My current Maiesta character works out every morning. She was physically active and very much enjoyed being physically active before she was a maiesta and so keeps up her exercises to the best of her limited ability.
Healthy body healthy mind, and she's a rather active mad scientist, so she considers it beneath her to waste time on brain fog induced by lack of exercise.
She tackles learning with even greater gusto.
This is ht only song my character will train to https://www.youtube.com/watch?v=p44G0U4sLCE
how original! Have you heard about this rare gem called "Eye of the tiger"?
A song popular in Mexico
Montage
V,S,M
to invoke Montage wizzard must oversee training of PC while holding the gem Eye of the Tiger. A Bard must also be present for ambiance and soundtrack.
This game called Advanced Dungeons & Dragons. Note that using gold for XP is a baked in element of this and the training cost is part of the DM managing the player economy.
It's funny how this thread became "have you tried not playing D&D?" in reverse.
Because /tg/ plays D&D a lot more than a handful of very loud mouth-breathing cum guzzlers want to admit.
In our setting our GM let's us pay coin to 'train' xp up to our current XP gained, cost scaling with level. Assuming our location has someone who could train a given character to start with based on their class
So if I have 3000 XP, and I have the money to do so, I could get another 3000 XP. Then if I shank some pack of wolves and get another 300 XP, then I could train another 300.
>TLDR: Pool of trainable XP equal to your currently earned. Pay up coin to train it. Then fight to gain not only XP, but trainable XP, too.
Can this cause level differences in the party?
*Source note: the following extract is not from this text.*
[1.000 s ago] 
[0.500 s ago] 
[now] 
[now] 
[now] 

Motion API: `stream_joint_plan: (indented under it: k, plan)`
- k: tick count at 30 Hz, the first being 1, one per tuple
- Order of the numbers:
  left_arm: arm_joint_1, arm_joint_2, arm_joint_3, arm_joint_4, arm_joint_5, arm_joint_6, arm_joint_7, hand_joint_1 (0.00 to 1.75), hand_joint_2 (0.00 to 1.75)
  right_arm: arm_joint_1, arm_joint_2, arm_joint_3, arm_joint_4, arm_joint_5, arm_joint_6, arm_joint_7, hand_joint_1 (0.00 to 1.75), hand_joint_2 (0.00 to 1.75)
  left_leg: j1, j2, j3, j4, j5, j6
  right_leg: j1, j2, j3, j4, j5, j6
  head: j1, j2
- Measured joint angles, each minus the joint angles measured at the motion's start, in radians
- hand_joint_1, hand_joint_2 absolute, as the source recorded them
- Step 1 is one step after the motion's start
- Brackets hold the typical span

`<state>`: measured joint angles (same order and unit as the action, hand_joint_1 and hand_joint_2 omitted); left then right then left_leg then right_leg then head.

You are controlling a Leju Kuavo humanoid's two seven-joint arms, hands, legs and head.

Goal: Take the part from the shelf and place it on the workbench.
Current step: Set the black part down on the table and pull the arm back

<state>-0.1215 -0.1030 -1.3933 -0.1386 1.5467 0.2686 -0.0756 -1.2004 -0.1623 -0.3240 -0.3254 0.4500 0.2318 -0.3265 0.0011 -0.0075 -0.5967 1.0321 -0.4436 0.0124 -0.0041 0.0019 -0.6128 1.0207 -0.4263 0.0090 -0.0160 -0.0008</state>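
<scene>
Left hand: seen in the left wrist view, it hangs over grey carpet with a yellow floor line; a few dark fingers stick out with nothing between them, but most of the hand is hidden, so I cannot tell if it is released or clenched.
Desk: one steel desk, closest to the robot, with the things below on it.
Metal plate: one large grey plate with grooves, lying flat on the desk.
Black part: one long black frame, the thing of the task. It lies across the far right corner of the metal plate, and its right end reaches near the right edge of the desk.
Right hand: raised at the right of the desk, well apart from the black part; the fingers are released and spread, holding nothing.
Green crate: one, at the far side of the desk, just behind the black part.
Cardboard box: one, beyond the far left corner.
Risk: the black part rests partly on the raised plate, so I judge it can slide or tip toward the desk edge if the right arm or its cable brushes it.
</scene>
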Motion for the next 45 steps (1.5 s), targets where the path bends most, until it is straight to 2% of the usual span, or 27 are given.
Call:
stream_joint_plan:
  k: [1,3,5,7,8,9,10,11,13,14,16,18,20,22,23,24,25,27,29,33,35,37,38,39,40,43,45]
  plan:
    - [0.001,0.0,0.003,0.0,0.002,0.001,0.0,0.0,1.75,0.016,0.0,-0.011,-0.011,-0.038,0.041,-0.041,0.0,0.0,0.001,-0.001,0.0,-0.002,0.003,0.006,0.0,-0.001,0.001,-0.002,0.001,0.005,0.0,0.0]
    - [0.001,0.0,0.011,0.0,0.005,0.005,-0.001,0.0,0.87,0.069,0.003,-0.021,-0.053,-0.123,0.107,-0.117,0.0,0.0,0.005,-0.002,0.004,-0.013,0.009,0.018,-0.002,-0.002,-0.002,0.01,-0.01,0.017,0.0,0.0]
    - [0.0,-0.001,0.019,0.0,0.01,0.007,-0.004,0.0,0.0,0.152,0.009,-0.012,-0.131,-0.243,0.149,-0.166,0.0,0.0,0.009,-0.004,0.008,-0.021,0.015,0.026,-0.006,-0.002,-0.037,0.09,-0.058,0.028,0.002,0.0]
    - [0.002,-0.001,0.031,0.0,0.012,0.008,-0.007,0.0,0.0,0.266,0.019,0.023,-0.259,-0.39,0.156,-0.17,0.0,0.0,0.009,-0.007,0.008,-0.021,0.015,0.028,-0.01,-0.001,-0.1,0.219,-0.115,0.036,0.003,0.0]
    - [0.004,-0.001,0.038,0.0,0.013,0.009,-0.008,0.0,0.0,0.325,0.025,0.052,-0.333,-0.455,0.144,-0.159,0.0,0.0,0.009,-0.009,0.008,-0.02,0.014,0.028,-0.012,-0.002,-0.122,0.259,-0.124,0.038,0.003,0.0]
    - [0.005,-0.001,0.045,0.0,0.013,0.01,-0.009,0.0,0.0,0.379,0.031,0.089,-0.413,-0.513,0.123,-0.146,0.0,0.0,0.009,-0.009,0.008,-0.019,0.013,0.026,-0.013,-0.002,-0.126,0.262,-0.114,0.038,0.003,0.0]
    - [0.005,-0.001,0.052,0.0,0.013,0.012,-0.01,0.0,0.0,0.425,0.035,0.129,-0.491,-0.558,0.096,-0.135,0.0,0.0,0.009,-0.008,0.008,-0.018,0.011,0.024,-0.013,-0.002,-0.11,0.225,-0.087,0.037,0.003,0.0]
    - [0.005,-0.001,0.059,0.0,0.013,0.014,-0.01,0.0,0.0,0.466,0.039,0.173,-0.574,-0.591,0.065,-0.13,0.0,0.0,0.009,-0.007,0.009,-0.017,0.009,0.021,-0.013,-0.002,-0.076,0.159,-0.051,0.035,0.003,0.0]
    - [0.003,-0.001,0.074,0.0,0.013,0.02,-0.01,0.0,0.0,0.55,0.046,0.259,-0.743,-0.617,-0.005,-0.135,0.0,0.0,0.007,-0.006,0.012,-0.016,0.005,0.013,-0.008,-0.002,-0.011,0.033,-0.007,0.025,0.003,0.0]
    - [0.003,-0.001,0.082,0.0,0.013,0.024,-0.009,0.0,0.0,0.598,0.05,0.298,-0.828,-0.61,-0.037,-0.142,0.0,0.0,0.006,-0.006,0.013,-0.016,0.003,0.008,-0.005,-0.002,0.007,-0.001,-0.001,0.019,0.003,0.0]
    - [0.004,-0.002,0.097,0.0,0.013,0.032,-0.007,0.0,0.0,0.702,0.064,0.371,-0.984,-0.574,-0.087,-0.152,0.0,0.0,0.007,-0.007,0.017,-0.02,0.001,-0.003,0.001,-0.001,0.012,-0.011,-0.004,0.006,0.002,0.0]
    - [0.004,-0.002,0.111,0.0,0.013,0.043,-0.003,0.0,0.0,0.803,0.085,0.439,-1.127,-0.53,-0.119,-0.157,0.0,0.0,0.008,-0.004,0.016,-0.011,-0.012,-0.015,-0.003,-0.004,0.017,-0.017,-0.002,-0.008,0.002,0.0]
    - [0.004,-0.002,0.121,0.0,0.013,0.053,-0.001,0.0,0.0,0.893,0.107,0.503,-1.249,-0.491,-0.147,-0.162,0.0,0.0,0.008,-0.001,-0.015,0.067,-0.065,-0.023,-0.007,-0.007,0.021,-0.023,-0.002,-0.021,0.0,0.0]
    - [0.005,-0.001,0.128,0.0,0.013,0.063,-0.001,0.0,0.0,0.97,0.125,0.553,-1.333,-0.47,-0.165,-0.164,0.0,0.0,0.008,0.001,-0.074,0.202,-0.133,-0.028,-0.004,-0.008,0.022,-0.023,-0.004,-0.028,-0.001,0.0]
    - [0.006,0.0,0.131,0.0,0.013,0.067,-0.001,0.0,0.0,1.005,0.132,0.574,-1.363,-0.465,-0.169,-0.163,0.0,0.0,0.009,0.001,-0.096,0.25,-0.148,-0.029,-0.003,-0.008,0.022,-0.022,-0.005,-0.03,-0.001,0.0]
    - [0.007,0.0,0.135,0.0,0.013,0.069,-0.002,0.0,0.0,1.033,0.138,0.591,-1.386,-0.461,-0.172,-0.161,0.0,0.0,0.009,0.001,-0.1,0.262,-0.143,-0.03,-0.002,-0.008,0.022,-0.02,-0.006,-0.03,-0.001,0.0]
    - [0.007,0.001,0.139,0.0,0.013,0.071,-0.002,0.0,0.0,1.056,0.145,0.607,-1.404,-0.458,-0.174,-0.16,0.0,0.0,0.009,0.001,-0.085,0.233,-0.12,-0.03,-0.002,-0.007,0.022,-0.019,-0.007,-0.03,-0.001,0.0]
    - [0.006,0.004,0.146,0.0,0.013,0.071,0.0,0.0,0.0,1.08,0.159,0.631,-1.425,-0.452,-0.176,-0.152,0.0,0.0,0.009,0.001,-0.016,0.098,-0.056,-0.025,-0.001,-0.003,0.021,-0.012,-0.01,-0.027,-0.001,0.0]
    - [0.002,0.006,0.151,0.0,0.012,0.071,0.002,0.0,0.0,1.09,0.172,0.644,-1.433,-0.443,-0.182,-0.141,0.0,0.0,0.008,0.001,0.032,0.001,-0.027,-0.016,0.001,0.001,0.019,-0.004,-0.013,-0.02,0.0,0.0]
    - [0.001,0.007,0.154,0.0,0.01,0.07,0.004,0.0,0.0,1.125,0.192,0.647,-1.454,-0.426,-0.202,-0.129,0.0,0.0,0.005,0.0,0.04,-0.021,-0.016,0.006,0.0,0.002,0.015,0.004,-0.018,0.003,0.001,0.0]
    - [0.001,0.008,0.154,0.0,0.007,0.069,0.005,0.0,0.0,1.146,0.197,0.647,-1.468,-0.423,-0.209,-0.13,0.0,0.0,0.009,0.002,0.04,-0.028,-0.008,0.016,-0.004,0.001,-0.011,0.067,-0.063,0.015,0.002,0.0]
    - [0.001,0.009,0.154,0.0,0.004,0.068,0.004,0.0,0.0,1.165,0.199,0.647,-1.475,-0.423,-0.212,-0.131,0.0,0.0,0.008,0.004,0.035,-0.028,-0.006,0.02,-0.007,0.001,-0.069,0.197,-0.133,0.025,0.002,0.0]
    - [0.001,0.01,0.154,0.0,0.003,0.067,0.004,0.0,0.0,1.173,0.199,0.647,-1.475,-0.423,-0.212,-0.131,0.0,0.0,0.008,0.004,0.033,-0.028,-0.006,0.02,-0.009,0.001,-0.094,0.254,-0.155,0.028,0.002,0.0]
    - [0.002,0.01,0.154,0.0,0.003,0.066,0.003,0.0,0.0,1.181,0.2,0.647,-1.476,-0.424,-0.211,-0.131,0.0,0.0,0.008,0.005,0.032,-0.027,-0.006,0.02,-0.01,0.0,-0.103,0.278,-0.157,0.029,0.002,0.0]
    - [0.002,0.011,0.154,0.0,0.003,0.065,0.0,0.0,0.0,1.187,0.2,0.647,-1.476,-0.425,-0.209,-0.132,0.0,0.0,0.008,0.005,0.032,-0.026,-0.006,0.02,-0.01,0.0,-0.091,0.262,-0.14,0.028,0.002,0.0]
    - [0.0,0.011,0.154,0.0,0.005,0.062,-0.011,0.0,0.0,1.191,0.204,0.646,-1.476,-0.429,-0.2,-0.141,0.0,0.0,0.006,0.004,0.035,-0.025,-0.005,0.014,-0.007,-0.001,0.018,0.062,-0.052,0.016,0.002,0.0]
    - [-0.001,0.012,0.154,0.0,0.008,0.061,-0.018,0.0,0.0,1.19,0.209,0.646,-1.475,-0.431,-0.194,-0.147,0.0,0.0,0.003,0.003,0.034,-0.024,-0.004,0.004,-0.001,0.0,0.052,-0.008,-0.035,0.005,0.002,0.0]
Yeah.
Be me
>Be a mid-level fighter
>Be unarmed focused
>Be flawless specimen of the male form
>20 str lads
>20 con lads
>Adventuring party has some pretty good lads, 17yo wizard lad, 30 something barbarian fella, very lovely, mature sorceress temps when we need some extra magical muscle
>She's the flirtatious sort, everyone likes her, wizard boy pretty obviously REALLY likes her but never makes a move on her
>Ask him about it, man to man.
>He is a man. Even if he doesn't believe it yet.
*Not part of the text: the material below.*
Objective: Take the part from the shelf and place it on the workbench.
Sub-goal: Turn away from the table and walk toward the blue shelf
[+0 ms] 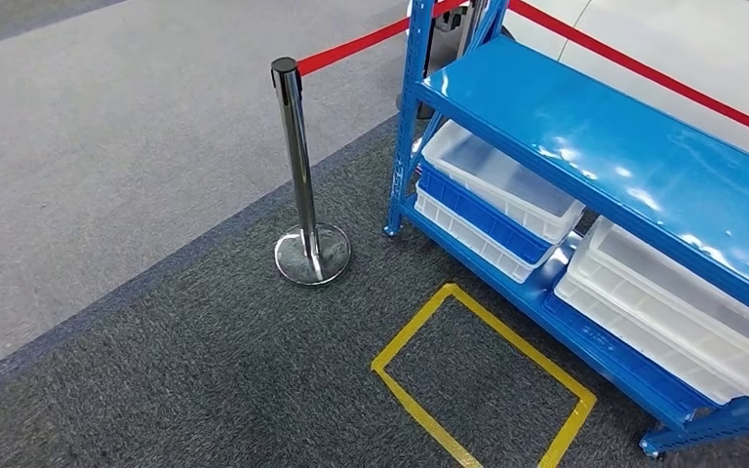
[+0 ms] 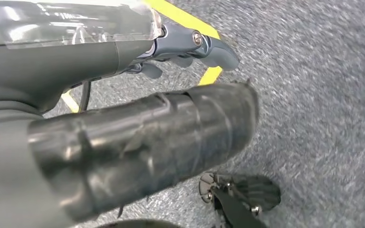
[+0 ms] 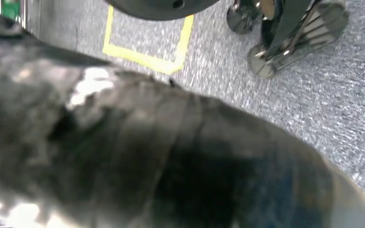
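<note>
A blue metal shelf point(image 1: 595, 146) stands at the right in the head view, its glossy top board bare. On the lower board sit white bins point(image 1: 502, 180) point(image 1: 683, 302) stacked with blue ones point(image 1: 478, 210); what I can see of their insides is empty. My left hand point(image 2: 185, 52) hangs over the grey carpet, its grey thumb point(image 2: 214, 47) stretched out and dark fingertips point(image 2: 149, 70) beneath it, with nothing between them. Of my right hand, a dark blurred ribbed cover point(image 3: 147, 156) is close to the camera and hides the fingers.
A chrome stanchion point(image 1: 297, 156) with a round base point(image 1: 312, 253) stands left of the shelf, and its red belt point(image 1: 351, 47) runs back behind the shelf. A yellow taped square point(image 1: 483, 380) marks the dark carpet in front of the shelf. Lighter carpet lies to the left.
</note>
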Motion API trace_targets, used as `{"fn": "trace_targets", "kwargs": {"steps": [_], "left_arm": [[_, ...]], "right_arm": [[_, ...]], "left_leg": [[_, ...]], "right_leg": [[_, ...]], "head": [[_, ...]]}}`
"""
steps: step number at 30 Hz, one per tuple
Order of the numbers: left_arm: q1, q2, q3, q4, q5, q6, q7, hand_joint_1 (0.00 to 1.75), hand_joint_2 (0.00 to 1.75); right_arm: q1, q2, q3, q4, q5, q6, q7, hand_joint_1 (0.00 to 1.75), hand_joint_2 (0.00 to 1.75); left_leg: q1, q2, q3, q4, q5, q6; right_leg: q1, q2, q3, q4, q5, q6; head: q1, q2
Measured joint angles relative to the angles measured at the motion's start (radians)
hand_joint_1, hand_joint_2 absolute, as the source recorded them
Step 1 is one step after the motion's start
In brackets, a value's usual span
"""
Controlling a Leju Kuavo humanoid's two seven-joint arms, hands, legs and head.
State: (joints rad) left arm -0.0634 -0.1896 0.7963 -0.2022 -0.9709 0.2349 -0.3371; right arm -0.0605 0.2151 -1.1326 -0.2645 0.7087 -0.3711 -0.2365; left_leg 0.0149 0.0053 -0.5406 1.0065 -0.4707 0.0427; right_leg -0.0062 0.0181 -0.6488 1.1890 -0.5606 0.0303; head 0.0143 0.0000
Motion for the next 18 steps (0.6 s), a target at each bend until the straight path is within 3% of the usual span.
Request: {"fn": "trace_targets", "kwargs": {"steps": [2,3,4,7,9,11,13,14,16,17,18], "left_arm": [[0.003,0.0,0.0,0.0,0.0,0.0,0.0,0.0,0.0],[0.003,0.0,0.001,0.0,0.0,0.0,0.0,0.0,0.0],[0.003,0.0,0.001,0.0,0.0,-0.001,-0.001,0.0,0.0],[0.001,-0.001,0.002,0.0,0.0,-0.002,-0.001,0.0,0.0],[0.0,-0.001,0.003,0.0,0.0,-0.003,-0.002,0.0,0.0],[-0.003,-0.001,0.003,0.0,0.0,-0.003,-0.002,0.0,0.0],[-0.005,-0.002,0.003,0.0,0.0,-0.003,-0.003,0.0,0.0],[-0.005,-0.002,0.004,0.0,0.0,-0.003,-0.004,0.0,0.0],[-0.004,-0.001,0.005,0.0,0.0,-0.003,-0.004,0.0,0.0],[-0.002,-0.001,0.006,0.0,0.0,-0.003,-0.004,0.0,0.0],[0.0,-0.001,0.006,0.0,0.0,-0.003,-0.004,0.0,0.0]], "right_arm": [[-0.001,0.0,0.0,0.001,0.0,0.002,0.0,0.0,0.0],[0.0,0.0,0.0,0.001,0.0,0.002,0.0,0.0,0.0],[0.001,0.0,0.0,0.001,0.0,0.002,0.0,0.0,0.0],[0.002,0.0,0.0,0.001,0.001,0.001,0.001,0.0,0.0],[0.0,-0.001,0.0,0.001,0.002,0.001,0.001,0.0,0.0],[0.001,0.0,-0.001,0.001,0.002,0.001,0.001,0.0,0.0],[0.001,0.0,-0.001,0.001,0.003,0.001,0.002,0.0,0.0],[0.001,0.0,-0.001,0.001,0.004,0.001,0.002,0.0,0.0],[-0.001,0.0,-0.001,0.001,0.005,0.002,0.002,0.0,0.0],[-0.001,0.0,-0.001,0.001,0.005,0.002,0.002,0.0,0.0],[0.0,0.0,-0.001,0.001,0.005,0.002,0.002,0.0,0.0]], "left_leg": [[-0.001,0.025,-0.001,0.001,-0.003,0.001],[-0.001,0.036,0.0,0.001,-0.004,0.001],[-0.001,0.046,0.002,0.001,-0.006,0.0],[-0.004,0.071,0.014,0.002,-0.015,-0.01],[-0.006,0.086,0.019,0.003,-0.021,-0.021],[-0.007,0.1,0.024,0.0,-0.025,-0.033],[-0.005,0.076,0.02,0.027,-0.049,-0.043],[-0.004,0.053,0.001,0.071,-0.077,-0.047],[-0.001,0.014,-0.064,0.206,-0.14,-0.05],[-0.001,0.007,-0.095,0.264,-0.157,-0.052],[-0.001,0.004,-0.112,0.29,-0.153,-0.052]], "right_leg": [[-0.004,-0.011,-0.058,0.116,-0.042,0.006],[-0.005,-0.013,-0.063,0.126,-0.035,0.007],[-0.006,-0.016,-0.046,0.094,-0.009,0.007],[0.001,-0.062,0.064,-0.117,0.082,-0.008],[0.01,-0.076,0.087,-0.169,0.091,-0.022],[0.01,-0.055,0.088,-0.172,0.094,-0.034],[0.003,-0.038,0.095,-0.184,0.1,-0.047],[0.0,-0.029,0.099,-0.189,0.104,-0.053],[0.001,-0.011,0.098,-0.19,0.105,-0.059],[0.002,0.001,0.098,-0.189,0.104,-0.06],[0.002,0.013,0.099,-0.188,0.103,-0.06]], "head": [[0.0,0.0],[0.0,0.0],[0.0,0.0],[0.0,0.0],[0.0,0.0],[0.0,0.0],[-0.002,0.0],[-0.003,0.0],[-0.004,0.0],[-0.004,0.0],[-0.004,0.0]]}}
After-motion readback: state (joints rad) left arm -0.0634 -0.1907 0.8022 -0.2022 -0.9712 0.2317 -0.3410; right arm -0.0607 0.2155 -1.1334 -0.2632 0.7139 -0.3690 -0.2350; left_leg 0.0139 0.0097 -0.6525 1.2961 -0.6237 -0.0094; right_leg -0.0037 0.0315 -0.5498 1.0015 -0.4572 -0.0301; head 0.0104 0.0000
>As are you. Even if you don't believe it yet either.
>He's too embarrassed, reckons she's too good for him.
>His arms are chicken meat, but it's this weakness of the heart muscles that concerns me.
>My time has come
>Slap him on the back, 8 bludgeoning damage, offer to train him in the manly arts
[cont]
>XP
Fuck you, play runequest
They don't. You don't do pushups while traveling. Soldiers aren't doing drills while in the trenches on the front lines. You won't get stronger from doing 300 pushups a day for a few weeks.
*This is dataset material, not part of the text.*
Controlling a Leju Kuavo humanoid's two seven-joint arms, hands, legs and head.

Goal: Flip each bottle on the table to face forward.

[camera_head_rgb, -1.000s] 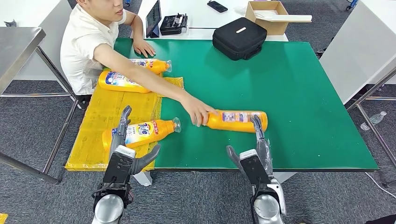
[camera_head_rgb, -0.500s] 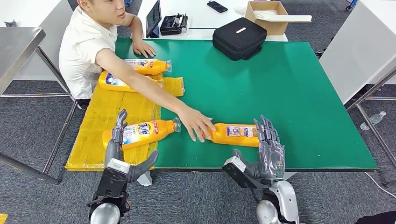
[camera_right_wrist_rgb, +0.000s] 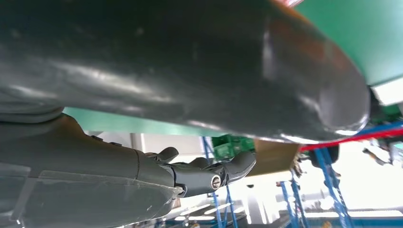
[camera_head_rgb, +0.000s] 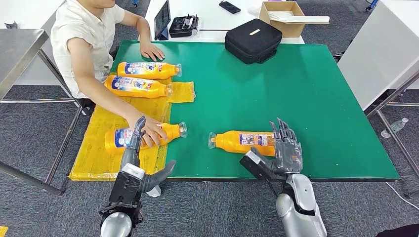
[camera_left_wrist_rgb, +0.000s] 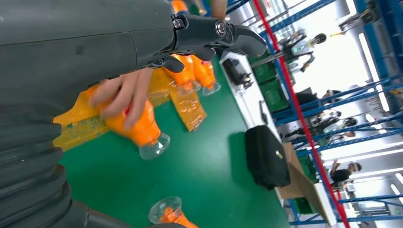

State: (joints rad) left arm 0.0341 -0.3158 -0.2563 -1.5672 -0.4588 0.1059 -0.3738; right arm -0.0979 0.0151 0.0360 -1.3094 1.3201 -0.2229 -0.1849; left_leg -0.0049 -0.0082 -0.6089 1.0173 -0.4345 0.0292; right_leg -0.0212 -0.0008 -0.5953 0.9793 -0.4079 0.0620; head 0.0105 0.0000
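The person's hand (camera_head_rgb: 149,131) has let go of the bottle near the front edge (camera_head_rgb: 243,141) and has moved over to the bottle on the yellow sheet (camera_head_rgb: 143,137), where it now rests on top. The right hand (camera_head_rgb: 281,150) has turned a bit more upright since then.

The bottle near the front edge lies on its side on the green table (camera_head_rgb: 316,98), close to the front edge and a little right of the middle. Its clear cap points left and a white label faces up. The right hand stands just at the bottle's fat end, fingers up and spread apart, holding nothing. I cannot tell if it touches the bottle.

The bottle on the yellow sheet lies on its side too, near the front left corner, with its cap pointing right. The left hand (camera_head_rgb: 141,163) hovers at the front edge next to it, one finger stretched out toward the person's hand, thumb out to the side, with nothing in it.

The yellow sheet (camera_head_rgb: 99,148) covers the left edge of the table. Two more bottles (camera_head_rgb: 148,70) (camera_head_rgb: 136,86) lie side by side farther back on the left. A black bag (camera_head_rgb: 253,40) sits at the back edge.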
In fact, I don't give my players XP points or anything like that. The character you make at the start is the character you'll end up with, he won't improve, he won't get better, he'll just get maimed and hurt and he might get out alive.
RAW of what game, you never-game gay?
Untwist your fucking panties jackass. There's actual mechanical discussion happening in this thread.
>Do characters ever train in your games, and if they do, then how?
In between adventuring he has a membership to Gold's Pieces Gym.